If you’re still writing in a bubble, I strongly encourage you to reach out to other writers. Whether you meet them at a conference or through contests or Twitter, having a supportive network is one of the best things you can do for your writing career. For contests, a great place to start is Brenda Drake’s Pitch Wars if you have a completed manuscript. Even if you’re not ready to enter contests, just looking at others’ entries can help you meet people who write what you write. I know several people who met critique partners through comments on a blog contest — they had similar tastes and writing styles and decided to trade pages.
Besides networking, another thing that was mentioned a lot at the conference was the importance of knowing what publishing route you want to take before you start submitting. I already know I want to sign with an agent and publish traditionally, but that’s just one of many paths to publication. Writers can also submit their work directly to small presses, or they can choose to self-publish. I think different routes work better for different writers; ultimately, you have to decide what’s best for you and your book. However, both agents and authors at MWW agreed that you should know what that is before you start querying.

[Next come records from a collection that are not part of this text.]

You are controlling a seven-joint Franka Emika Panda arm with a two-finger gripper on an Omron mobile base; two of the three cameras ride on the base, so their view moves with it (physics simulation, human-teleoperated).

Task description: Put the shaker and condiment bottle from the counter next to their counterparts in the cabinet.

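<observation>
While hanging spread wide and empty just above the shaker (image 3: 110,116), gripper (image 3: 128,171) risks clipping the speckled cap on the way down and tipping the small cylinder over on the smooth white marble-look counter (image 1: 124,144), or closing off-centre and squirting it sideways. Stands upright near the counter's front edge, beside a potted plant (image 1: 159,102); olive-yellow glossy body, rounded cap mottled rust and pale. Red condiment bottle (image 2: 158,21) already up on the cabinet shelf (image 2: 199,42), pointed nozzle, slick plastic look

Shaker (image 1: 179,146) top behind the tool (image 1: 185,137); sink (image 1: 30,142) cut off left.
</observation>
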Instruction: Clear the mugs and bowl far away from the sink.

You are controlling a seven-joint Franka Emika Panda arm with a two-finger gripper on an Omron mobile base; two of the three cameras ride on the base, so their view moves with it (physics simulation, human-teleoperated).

Why? Agents like to control where they send their clients’ manuscripts. If a small press offers to publish your manuscript at the same time an agent is reading it, you may be forced to make some tough decisions. Telling the agent about the offer might make her more inclined to read your work quickly, or it might make her more inclined to pass on the project. You don’t want to hurt your chances at getting an agent (if you decide that’s what you want) because you’ve submitted to small presses, too.
So, know which path you want to take from the start.
Those are my two big business-end takeaways from MWW. I’ve already got next year’s conference marked on my calendar!